What you need to do: Only some lines are wanted: please transcribe exactly those from the one containing "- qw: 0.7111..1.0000" through the end of the data, pictures excluded.
__________________________________________________
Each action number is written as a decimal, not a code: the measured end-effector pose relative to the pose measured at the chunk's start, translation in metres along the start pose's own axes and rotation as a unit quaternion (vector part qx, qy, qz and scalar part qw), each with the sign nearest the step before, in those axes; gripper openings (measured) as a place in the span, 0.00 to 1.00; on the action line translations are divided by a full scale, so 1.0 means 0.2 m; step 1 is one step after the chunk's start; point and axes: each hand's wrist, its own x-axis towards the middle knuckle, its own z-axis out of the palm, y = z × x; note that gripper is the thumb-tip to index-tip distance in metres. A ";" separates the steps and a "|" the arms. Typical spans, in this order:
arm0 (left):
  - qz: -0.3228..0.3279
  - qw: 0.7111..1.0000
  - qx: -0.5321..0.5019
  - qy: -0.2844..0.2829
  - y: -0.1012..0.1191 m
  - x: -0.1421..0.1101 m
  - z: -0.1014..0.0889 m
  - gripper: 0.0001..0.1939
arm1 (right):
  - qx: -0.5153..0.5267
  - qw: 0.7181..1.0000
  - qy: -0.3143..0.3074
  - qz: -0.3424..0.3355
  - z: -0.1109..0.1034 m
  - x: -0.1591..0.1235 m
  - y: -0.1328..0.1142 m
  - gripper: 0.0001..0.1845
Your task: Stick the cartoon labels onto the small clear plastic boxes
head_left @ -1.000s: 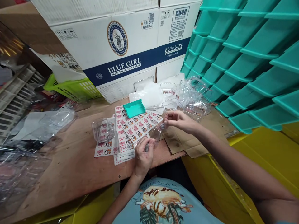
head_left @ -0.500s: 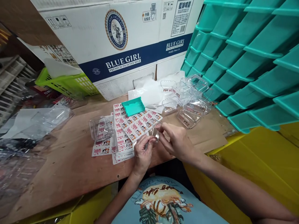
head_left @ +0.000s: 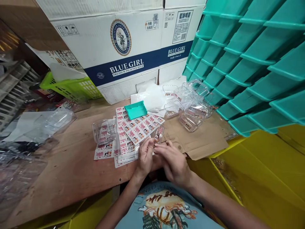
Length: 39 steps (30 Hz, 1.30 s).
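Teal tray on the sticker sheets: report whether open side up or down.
Open side up: the teal tray shows its inner floor and walls.

I observe remotely: near case [head_left: 160, 132], clear, pink-and-orange label [head_left: 157, 137] | sheets [head_left: 141, 129], white, cat-patterned | far carton [head_left: 95, 47], white, navy band [head_left: 153, 63] | right bins [head_left: 247, 62], teal | left basket [head_left: 69, 90], lime-green

Holds left hand [head_left: 145, 154] curled at the near edge of the desk [head_left: 78, 165]. Angles right hand [head_left: 175, 164] close beside it with fingers [head_left: 165, 150] bent.
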 end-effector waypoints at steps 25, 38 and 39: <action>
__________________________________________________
Written response:
  - qw: 0.7111..1.0000
  - qx: -0.5321..0.5019
  - qy: -0.2844..0.2829
  - y: -0.1012..0.1191 m
  - x: -0.1421..0.1101 m
  - z: -0.1014..0.0889 m
  - gripper: 0.0001..0.1939
arm1 (right):
  - qx: -0.5153..0.5267
  - qw: 0.7181..1.0000
  - qy: -0.3143..0.3074
  - qz: -0.3424..0.3355
  - z: -0.1109..0.1034 m
  - x: -0.1591..0.1235 m
  - y: -0.1328..0.1142 m
  - gripper: 0.0001..0.1845
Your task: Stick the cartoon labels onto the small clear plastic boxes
head_left @ -1.000s: 
head_left @ -0.500s: 
head_left @ +0.000s: 
Length: 39 steps (30 Hz, 1.30 s).
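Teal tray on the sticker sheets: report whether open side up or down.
Open side up: the teal tray shows its inner floor and walls.

I observe remotely: near case [head_left: 160, 132], clear, pink-and-orange label [head_left: 157, 137] | sheets [head_left: 141, 129], white, cat-patterned | far carton [head_left: 95, 47], white, navy band [head_left: 153, 63] | right bins [head_left: 247, 62], teal | left basket [head_left: 69, 90], lime-green

Holds left hand [head_left: 145, 154] curled at the near edge of the desk [head_left: 78, 165]. Angles right hand [head_left: 175, 164] close beside it with fingers [head_left: 165, 150] bent.
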 end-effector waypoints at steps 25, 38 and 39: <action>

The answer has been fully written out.